TALE OF KAMAR AL ZAMAN,


That there was in times of yore and in ages long gone before a King called Shahrimán, [1] who was lord of many troops and guards, and officers, and who reigned over certain islands, known as the Khálidán Islands, [2] on the borders of the land of the Persians. But he was stricken in years and his bones were wasted, without having been blessed with a son, albeit he had four wives, daughters of Kings, and threescore concubines, with each of whom he was wont to lie one night in turn. [3] This preyed upon his mind and disquieted him, so that he complained

  1. Lane is in error (vol. ii. 78) when he corrects this to "Sháh Zemán"; the name is fanciful and intended to be old Persian, on the "weight" of Kahramán. The Bul. Edit. has by misprint "Shahramán."
  2. The "topothesia" is worthy of Shakespeare's day. "Khálidán" is evidently a corruption of "Khálidatáni" (for Khálidát), the Eternal, as Ibn Wardi calls the Fortunate Islands, or Canaries, which owe both their modern names to the classics of Europe. Their present history dates from A.D. 1385, unless we accept the Dieppe-Rouen legend of Labat which would place the discovery in A.D. 1326. I for one thoroughly believe in the priority on the West African Coast, of the gallant descendants of the Northmen.
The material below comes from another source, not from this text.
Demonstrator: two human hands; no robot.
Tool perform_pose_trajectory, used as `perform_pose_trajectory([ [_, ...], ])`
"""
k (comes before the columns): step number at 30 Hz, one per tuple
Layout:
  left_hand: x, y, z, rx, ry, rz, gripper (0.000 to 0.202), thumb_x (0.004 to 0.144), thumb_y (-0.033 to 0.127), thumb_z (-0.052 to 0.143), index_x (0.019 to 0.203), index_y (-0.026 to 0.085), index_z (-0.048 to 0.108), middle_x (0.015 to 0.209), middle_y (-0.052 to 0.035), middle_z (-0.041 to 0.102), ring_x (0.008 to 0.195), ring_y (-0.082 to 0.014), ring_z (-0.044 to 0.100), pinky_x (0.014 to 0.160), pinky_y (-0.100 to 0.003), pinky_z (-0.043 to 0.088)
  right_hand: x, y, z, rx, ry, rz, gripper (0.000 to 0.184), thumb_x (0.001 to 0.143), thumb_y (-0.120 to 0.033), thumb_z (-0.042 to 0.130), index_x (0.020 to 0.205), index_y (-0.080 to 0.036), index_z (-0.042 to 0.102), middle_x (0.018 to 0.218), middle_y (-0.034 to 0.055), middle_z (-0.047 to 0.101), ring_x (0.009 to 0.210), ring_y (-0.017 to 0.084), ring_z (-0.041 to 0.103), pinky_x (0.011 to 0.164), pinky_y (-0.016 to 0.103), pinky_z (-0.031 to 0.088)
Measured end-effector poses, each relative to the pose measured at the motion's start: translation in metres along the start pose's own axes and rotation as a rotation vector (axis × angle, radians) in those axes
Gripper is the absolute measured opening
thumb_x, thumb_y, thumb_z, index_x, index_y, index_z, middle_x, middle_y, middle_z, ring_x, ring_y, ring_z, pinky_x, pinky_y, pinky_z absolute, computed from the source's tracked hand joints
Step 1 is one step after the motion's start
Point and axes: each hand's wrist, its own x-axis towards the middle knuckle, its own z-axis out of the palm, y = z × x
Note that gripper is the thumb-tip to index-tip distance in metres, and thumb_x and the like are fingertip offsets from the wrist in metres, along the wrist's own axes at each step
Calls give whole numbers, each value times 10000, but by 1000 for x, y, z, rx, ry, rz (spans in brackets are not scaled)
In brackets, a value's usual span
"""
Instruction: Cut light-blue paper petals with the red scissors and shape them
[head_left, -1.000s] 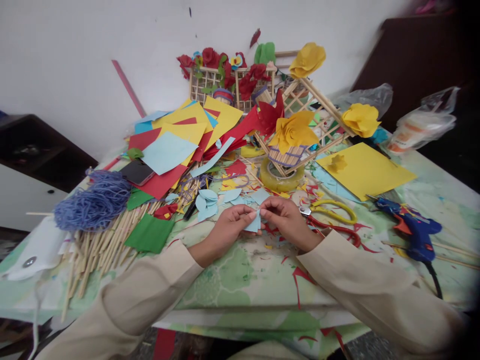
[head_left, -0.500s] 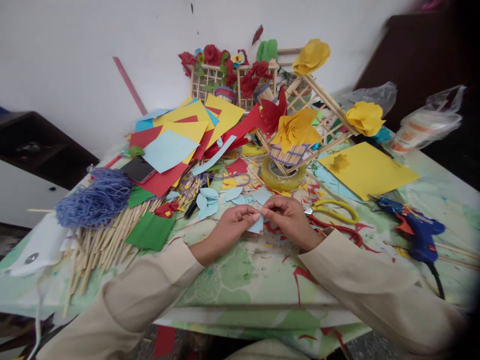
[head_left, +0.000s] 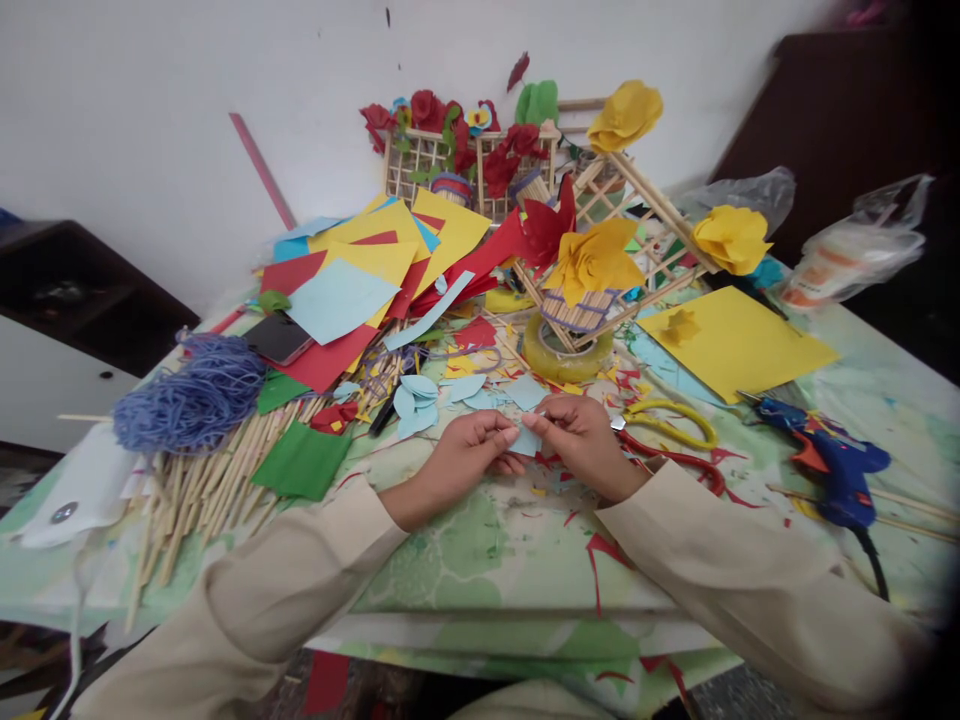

  3. Four wives are allowed by Moslem law and for this reason. If you marry one wife she holds herself your equal, answers you and "gives herself airs"; two are always quarrelling and making a hell of the house; three are "no company" and two of them always combine against the nicest to make her hours bitter. Four are company, they can quarrel and "make it up" amongst themselves, and the husband enjoys comparative peace. But the Moslem is bound by his law to deal equally with the four, each must have her dresses her establishment and her night, like her sister wives. The number is taken from the Jews (Arbah Turim Ev. Hazaer, i.) "the wise men have given good advice that a man should not marry more than four wives." Europeans, knowing that Moslem women are cloistered and appear veiled in public, begin with believing them to be mere articles of luxury, and only after long residence they find out that nowhere has the sex so much real liberty and power as in the Moslem East. They can possess property and will it away without the husband's leave: they can absent themselves from the house for a month without his having a right to complain; and they assist in all his counsels for the best of reasons: a man can rely only on his wives and children, being surrounded by rivals who hope to rise by his ruin. As regards political matters the Circassian women of Constantinople really rule the Sultanate and there soignez la femme! is the first lesson of getting on in the official world.